При последних словах бургомистра Пахарев затушил сигарету и покачал головой:
— Ну и гад же ты.
Улыбаясь, бургомистр развел руками.
— Разыгрывать оскорбленного героя неуместно, Пахарев. И потом, почему вы только за собой оставляете право за что-то бороться, что-то защищать и ненавидеть? Почему я, я, понимаете, я не могу ненавидеть то, что вы любите? И где, наконец, доказательства, что вы более правы, чем я? Обижаться тут нечего…
— Как жаль… — проронил Пахарев тихо, глядя мимо бургомистра.
— Чего?
— Поцеремонились мы с вами, господин бургомистр. Теперь-то я это понял.
— Поздновато, не правда ли? А у вас были блестящие возможности. — Кирилин подумал о жене и, нажимая кнопку звонка, спросил: — Кажется, вы в одной камере с моей благоверной? — Усмехнулся. — Вам повезло. Она баба ничего, только вот…
— Э-эх! — от удара прямо в лоб тяжелым, зажатым в кулак портсигаром, Кирилин отшатнулся к стене.
— Издеваться не смей, падаль!
В следующую минуту в камеру ворвались гестаповцы, Пахарева избили.
Майор Зоммер, поглядывая на рассеченный лоб бургомистра, дружески похлопал его по плечу и предложил выпить. Морщась, Кирилин кивнул. Какой-то, французского наименования, ликер был вкусен и прохладен; он был светло-красного цвета.
Наступала ночь.
Мягкий весенний сумрак майского вечера быстро сменился темным, густым мраком ночи. Где-то на юге слегка погромыхивала первая в этом году гроза. Она медленно, неуклонно надвигалась на город, и в воздухе ощущалась резкая предгрозовая свежесть.
Распластавшись по земле темной расплывчатой громадой, город настороженно притих. На товарных станциях и на вокзале мигали порой затемненные фонари смазчиков и стрелочников.
Вокзал только что принял на запасные пути два эшелона белокурой голубоглазой крови, затянутой в казенное сукно. Рейх продолжал нагнетать ее к обескровленным фронтам взамен расплесканной по бескрайним просторам советской земли.
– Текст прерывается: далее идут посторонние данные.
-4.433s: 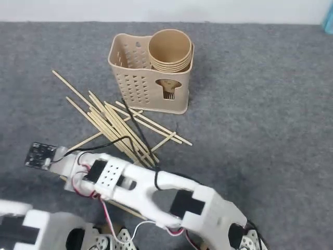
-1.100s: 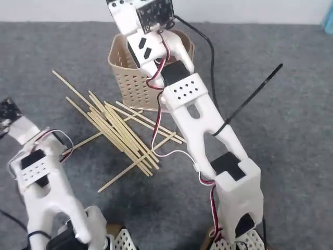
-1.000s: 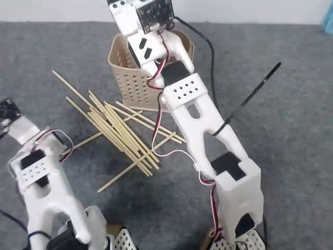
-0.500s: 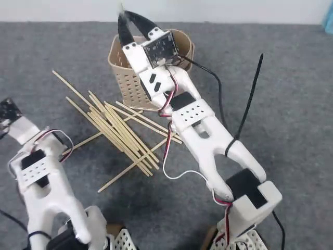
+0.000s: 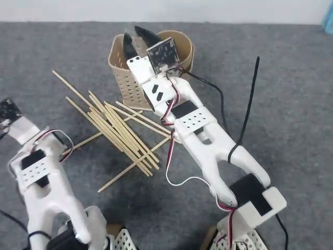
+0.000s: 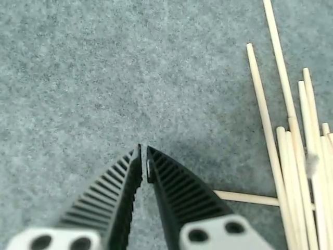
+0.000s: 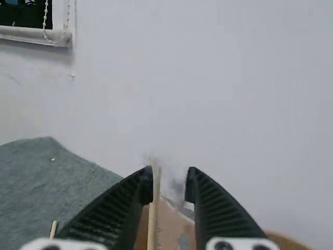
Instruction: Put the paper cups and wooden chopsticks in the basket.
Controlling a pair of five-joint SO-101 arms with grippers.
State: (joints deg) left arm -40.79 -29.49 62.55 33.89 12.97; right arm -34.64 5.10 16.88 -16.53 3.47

Хмель победных маршей по большим и малым странам старушки Европы еще не выветрился из солдатских голов. Туманили их вдобавок речи Геббельса — короля лжи, апостола разрушения и насилия.
По сотням дорог текла эта кровь на восток, текла голубоглазая, одурманенная, разноликая. Выплескивалась на неприветливую, чужую землю и, теплая, исходила тончайшим мутноватым паром. И один за другим ложились истлевать в землю русскую пруссаки и саксонцы, австрийцы и баварцы вперемежку с русскими и украинцами, белорусами и татарами.
Солдаты из остановившихся эшелонов толпами ходили по перрону, осматривали холодные, пустующие помещения вокзала. Пока паровозы пили и кормились углем, солдаты успели размяться, запастись водой, но ехать дальше не пришлось. Дежурный по вокзалу получил сообщение о том, что впереди, в двенадцати километрах от города, разобрано полотно дороги. Комендант станции распорядился выслать к месту диверсии ремонтную команду со взводом охраны; солдаты из прибывших эшелонов стали расходиться по своим вагонам.
Гроза громыхала уже над городом, и первые, редкие и крупные, в горошину, капли дождя рассекали воздух и шлепались о землю по-шальному сочно. Небо вспыхивало сотнями стрельчатых молний, вспыхивало и рушилось на громаду города разнокалиберным грохотом и треском.